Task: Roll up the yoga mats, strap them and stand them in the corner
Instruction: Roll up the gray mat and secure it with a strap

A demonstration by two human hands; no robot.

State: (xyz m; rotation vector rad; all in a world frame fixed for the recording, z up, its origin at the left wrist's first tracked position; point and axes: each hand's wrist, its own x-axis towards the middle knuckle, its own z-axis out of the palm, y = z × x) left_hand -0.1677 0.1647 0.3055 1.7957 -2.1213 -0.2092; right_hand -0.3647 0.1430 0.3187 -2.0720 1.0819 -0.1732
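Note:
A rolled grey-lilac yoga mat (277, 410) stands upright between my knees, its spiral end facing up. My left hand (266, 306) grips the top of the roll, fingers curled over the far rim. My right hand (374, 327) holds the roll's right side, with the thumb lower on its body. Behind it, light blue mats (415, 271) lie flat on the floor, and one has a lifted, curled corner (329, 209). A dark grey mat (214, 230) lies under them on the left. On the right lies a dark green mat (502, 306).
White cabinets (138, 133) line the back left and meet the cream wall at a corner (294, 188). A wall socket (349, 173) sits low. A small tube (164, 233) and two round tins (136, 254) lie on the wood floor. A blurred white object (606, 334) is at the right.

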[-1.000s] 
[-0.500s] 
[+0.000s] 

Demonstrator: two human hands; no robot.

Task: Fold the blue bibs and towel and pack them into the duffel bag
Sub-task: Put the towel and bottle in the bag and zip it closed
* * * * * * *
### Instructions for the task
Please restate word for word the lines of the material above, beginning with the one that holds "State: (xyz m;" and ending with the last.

### Your solution
State: (xyz m; rotation vector rad; all in a world frame fixed for the recording, z up, its origin at the left wrist's first tracked position; point and axes: each hand's wrist, its own x-axis towards the middle knuckle, its own z-axis out of the palm, y = z × x) left_hand -0.1677 0.1647 0.3055 1.7957 -2.1213 -0.2092; right_hand -0.3647 0.1430 0.3187 -2.0720 1.0819 -0.1732
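Note:
A rolled grey-lilac yoga mat (277, 410) stands upright between my knees, its spiral end facing up. My left hand (266, 306) grips the top of the roll, fingers curled over the far rim. My right hand (374, 327) holds the roll's right side, with the thumb lower on its body. Behind it, light blue mats (415, 271) lie flat on the floor, and one has a lifted, curled corner (329, 209). A dark grey mat (214, 230) lies under them on the left. On the right lies a dark green mat (502, 306).
White cabinets (138, 133) line the back left and meet the cream wall at a corner (294, 188). A wall socket (349, 173) sits low. A small tube (164, 233) and two round tins (136, 254) lie on the wood floor. A blurred white object (606, 334) is at the right.
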
[-1.000s] 
[-0.500s] 
[+0.000s] 

Demonstrator: two human hands; no robot.

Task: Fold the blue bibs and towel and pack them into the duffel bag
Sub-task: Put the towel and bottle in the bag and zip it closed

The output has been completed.